Die Wissenschaftler haben spezielle Fortbildungen entwickelt, damit die betreuenden Ärzte unerwünschte Arzneimittelereignisse besser erkennen und einordnen können, berichtete Dr. Marcus Redaèlli vom Institut für Allgemeinmedizin und Familienmedizin der Universität Witten-Herdecke. "Wir wollen die Sensibilität für die jeweilige Situation steigern."

Im Zentrum der Fortbildung stehen konkrete Fälle. Zur Unterstützung ihrer Arbeit erhalten die Ärzte laminierte Karten, die auf einen Blick nützliche Informationen geben: Hinweise auf mögliche Arzneimittelunverträglichkeiten - mit der Gegenüberstellung von Symptom und verdächtigem Arzneimittel - und Medikamente mit einem hohen Nebenwirkungsrisiko. Auch die Pflegefachkräfte und Apotheker werden geriatrisch-pharmakologisch geschult.
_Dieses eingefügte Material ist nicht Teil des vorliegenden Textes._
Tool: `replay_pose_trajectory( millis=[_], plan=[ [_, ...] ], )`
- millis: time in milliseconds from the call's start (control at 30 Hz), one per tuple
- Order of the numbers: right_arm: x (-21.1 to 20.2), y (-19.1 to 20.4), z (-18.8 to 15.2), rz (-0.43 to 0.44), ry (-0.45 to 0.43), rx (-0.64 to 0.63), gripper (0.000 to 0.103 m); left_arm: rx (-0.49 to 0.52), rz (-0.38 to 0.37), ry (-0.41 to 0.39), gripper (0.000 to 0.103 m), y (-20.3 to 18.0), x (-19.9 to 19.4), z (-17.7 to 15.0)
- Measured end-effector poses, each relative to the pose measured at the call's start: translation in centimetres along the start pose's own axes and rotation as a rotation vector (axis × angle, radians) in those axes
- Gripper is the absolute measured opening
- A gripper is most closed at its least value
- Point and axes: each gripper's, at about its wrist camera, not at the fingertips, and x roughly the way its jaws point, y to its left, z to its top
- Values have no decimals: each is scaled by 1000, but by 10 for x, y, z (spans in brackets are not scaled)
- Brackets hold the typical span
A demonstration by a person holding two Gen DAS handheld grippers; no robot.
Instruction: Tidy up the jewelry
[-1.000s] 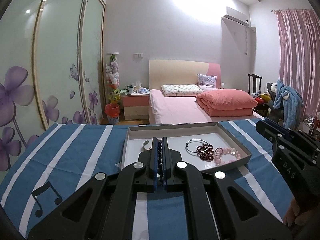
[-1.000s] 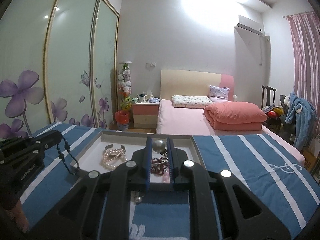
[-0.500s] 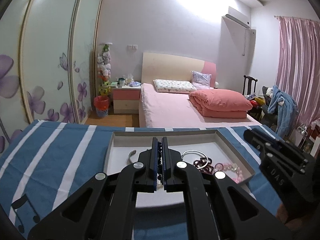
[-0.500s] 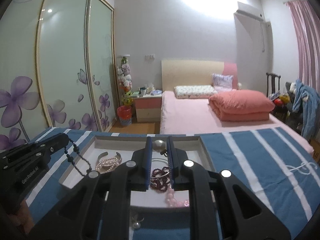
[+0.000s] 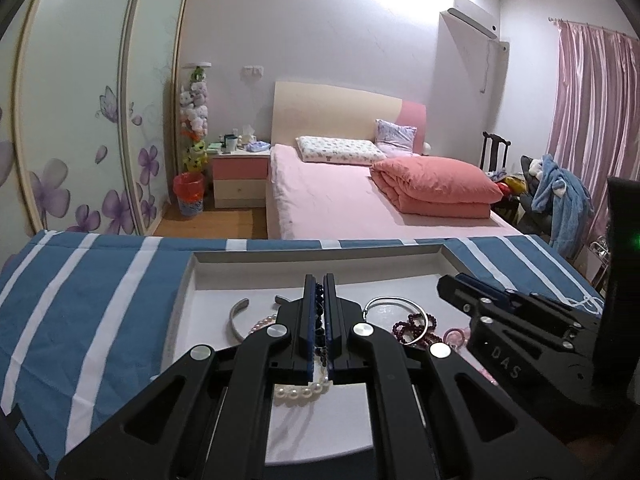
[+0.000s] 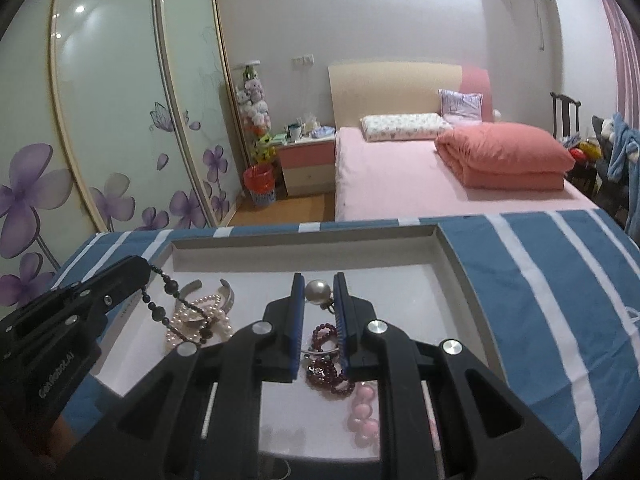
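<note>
Most of the jewelry already lies in the shallow grey tray [image 6: 452, 256] on the blue-and-white striped cloth [image 6: 560, 280]. In the right wrist view a silver cuff bangle [image 6: 226, 294] and a white pearl bracelet [image 6: 208, 312] sit at the tray's 9 o'clock side, a dark red bead bracelet [image 6: 328, 376] lies near its middle, and a pink bead bracelet [image 6: 364, 416] rests toward 5 o'clock. In the left wrist view a thin silver bangle [image 5: 396, 308] lies just beside the red beads.

2 pieces look unplaced, so I judge the task well along but unfinished. The left gripper [image 5: 319, 284] has its jaws pinched tight on a dark bead strand [image 6: 168, 300], which drapes from its tip down over the pearl bracelet. The right gripper [image 6: 318, 286] holds a large pearl pendant [image 6: 318, 291] between its narrow-set blue pads, a small metal loop hanging under it; whether a chain trails from it I cannot tell.

Both grippers tilt moderately downward over the tray, side by side, pointing toward 12 o'clock and the bed beyond. The left one sits at the tray's 9 o'clock side and the right one near its middle, each holding its piece above the tray floor. Lowering and releasing both would seem to be what is left.
</note>
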Motion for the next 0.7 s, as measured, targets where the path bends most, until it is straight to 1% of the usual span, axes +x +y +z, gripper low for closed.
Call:
replay_pose_trajectory(
  millis=[133,200,233,333,400,533,700],
  plan=[
    [7,0,-3,7,26,9,18,-5,-6,27,5,1,9,-1],
    [6,-1,-2,10,27,13,34,-17,-6,36,5,5,10,-1],
    [5,-2,-2,7,21,14,35,-23,-5,40,5,6,10,-1],
    [-2,-4,-2,7,12,16,35,-39,0,41,7,13,8,1],
    [-6,-6,-3,3,8,18,35,-52,4,33,11,16,3,3],
    [-16,-10,-4,2,3,18,35,-67,8,20,12,24,-6,7],
    [-26,-8,-11,3,7,7,35,-79,14,22,13,29,-14,6]
  ],
)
Geschulte Apotheker und Pflegefachkräfte bilden Teams für die Wohnbereiche. Sie überprüfen regelmäßig die Medikation und informieren die Hausärzte, denen sie die gesamte Dokumentation vorlegen. "Es geht auch darum, die Kommunikation zu verbessern", sagte Redaèlli. Das Projekt läuft noch bis Juni 2010.